| TASK TO CARRY OUT |
Every line below that holds the string "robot" should be copied out.

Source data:
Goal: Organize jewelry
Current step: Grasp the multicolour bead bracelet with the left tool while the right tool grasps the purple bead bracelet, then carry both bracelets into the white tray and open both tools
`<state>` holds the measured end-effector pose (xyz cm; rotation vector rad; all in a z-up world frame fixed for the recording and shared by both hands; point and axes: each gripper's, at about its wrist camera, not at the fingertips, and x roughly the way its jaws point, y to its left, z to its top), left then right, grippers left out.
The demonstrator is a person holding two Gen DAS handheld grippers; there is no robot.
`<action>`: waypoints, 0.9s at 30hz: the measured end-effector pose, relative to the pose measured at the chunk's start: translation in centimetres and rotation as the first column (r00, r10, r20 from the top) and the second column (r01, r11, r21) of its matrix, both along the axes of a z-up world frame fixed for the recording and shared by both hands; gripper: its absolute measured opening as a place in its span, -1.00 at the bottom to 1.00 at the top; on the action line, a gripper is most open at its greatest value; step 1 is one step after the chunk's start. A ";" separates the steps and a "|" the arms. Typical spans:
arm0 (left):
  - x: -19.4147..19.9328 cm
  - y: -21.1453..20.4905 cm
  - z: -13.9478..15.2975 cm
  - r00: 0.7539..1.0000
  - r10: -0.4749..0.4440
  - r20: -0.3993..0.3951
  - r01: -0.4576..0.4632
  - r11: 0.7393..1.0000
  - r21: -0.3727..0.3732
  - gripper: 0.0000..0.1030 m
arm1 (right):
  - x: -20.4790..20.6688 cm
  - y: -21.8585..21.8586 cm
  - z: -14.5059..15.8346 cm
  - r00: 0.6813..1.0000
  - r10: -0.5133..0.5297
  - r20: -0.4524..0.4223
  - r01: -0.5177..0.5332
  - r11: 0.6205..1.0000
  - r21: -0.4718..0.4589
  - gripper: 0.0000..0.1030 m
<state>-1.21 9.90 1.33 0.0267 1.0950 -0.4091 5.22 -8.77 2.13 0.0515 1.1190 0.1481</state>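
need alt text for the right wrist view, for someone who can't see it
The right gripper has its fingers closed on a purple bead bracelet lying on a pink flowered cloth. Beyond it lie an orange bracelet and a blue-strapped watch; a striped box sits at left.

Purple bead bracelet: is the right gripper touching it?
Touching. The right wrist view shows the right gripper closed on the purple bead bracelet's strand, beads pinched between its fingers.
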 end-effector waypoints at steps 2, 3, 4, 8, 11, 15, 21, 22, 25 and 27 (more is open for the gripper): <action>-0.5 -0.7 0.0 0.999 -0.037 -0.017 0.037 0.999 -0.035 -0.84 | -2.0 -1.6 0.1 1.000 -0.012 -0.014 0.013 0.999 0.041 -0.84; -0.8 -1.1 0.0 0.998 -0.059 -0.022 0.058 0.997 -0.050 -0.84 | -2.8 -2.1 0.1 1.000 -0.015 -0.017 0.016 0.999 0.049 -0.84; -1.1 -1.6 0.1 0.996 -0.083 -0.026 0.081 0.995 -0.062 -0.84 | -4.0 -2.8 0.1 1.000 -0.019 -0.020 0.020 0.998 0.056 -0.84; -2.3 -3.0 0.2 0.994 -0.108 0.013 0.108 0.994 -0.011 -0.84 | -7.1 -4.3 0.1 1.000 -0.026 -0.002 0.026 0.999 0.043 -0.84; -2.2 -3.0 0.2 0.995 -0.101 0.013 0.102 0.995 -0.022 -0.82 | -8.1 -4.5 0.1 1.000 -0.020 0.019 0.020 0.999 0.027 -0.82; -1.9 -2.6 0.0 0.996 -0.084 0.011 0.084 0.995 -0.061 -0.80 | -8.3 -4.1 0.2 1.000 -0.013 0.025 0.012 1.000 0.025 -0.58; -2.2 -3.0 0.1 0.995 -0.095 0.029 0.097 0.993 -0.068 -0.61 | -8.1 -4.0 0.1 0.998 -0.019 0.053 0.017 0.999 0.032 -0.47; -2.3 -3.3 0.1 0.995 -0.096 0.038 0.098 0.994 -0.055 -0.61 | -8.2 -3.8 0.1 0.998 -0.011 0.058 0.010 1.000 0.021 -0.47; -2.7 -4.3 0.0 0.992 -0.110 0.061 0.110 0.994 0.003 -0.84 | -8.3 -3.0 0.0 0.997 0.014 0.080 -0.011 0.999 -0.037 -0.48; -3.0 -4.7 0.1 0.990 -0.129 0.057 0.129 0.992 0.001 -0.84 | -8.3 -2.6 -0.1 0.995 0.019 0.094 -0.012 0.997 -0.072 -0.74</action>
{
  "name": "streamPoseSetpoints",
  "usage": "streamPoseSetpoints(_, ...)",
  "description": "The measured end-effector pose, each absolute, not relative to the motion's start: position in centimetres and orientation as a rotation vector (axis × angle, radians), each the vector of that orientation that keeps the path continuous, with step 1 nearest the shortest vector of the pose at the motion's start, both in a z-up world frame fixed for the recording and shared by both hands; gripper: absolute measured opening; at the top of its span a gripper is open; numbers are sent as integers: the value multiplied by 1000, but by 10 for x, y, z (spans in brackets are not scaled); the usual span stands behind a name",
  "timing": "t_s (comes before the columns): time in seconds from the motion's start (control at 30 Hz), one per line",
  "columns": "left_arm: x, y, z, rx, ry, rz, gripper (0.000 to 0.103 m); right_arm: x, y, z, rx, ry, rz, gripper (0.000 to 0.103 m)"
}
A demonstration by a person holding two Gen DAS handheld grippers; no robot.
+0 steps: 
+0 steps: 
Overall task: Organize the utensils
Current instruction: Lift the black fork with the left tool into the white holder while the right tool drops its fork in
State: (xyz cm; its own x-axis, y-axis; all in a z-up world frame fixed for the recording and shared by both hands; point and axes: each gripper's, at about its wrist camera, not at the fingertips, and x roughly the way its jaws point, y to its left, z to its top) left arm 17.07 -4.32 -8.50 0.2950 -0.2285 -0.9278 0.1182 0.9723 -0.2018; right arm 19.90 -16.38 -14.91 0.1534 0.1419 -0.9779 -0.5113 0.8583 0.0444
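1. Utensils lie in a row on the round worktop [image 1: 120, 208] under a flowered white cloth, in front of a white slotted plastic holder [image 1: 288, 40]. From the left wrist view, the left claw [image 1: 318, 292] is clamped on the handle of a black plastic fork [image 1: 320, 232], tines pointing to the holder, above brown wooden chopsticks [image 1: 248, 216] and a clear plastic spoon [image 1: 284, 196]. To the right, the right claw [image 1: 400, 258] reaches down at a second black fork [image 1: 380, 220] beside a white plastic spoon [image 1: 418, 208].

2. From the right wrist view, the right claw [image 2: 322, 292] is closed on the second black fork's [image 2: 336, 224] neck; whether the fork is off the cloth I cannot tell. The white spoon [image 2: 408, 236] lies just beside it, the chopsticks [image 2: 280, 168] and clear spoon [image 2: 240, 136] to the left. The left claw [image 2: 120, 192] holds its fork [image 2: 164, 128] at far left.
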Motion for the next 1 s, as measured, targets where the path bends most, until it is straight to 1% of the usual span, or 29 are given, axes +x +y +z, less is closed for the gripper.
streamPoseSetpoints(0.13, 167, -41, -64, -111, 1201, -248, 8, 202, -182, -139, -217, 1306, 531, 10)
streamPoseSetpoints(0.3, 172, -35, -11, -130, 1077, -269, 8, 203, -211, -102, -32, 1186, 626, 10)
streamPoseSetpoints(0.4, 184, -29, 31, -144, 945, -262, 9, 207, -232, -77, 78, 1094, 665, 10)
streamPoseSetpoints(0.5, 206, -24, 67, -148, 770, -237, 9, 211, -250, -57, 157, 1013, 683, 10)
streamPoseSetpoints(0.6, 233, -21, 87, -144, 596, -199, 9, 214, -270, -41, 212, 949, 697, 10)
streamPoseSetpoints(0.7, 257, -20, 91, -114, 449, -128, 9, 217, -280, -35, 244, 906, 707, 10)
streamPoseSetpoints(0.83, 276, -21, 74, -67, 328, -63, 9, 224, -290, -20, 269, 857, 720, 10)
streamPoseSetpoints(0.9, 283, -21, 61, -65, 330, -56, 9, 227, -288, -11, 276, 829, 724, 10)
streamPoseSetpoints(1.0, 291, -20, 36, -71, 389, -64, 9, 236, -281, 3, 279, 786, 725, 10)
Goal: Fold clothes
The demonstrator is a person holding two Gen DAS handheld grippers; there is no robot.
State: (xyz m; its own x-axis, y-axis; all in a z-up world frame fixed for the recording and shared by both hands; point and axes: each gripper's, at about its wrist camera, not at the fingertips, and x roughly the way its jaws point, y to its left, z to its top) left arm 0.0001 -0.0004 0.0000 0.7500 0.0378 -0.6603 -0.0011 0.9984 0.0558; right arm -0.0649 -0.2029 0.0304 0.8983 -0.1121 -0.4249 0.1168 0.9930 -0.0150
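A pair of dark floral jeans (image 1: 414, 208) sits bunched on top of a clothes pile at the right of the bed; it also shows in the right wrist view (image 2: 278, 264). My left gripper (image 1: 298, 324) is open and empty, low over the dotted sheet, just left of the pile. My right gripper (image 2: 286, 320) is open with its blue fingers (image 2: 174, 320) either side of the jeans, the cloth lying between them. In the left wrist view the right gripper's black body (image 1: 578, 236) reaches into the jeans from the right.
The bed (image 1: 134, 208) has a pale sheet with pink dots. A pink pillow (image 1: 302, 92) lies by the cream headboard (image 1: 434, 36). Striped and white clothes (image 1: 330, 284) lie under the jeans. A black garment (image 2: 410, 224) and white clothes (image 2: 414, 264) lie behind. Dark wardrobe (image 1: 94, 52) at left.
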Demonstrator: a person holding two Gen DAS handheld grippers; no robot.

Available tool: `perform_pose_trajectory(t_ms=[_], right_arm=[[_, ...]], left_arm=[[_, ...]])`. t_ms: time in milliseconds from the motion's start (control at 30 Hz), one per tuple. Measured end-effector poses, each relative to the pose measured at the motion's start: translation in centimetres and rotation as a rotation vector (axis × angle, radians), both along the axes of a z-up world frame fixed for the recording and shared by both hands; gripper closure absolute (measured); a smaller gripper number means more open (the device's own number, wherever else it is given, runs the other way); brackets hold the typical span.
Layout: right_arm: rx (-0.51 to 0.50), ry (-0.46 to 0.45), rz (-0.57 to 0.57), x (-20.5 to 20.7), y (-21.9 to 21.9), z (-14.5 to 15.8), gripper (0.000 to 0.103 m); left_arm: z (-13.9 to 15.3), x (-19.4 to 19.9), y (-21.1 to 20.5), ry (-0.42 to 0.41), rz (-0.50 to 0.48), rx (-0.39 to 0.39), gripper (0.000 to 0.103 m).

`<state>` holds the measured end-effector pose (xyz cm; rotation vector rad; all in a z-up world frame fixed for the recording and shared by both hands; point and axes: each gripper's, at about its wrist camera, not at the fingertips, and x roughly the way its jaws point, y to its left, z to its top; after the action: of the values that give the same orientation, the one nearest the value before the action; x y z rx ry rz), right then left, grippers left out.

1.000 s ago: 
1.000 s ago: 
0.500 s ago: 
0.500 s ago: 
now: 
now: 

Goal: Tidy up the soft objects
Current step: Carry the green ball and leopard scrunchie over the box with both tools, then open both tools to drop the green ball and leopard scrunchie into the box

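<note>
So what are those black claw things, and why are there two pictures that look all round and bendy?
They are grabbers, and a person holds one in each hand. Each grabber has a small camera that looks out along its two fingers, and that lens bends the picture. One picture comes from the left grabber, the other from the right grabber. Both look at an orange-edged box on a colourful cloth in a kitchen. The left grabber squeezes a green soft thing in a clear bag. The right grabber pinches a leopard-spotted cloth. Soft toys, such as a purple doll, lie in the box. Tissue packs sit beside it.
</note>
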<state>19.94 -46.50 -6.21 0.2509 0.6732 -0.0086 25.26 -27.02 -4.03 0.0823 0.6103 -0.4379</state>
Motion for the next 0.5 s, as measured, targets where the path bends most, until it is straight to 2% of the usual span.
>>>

| RESULT |
The demonstrator is a person holding two Gen DAS handheld grippers; there is no robot.
A demonstration by a person holding two Gen DAS handheld grippers; no robot.
The demonstrator is a person holding two Gen DAS handheld grippers; there is no robot.
Demonstrator: a person holding two Gen DAS handheld grippers; no robot.

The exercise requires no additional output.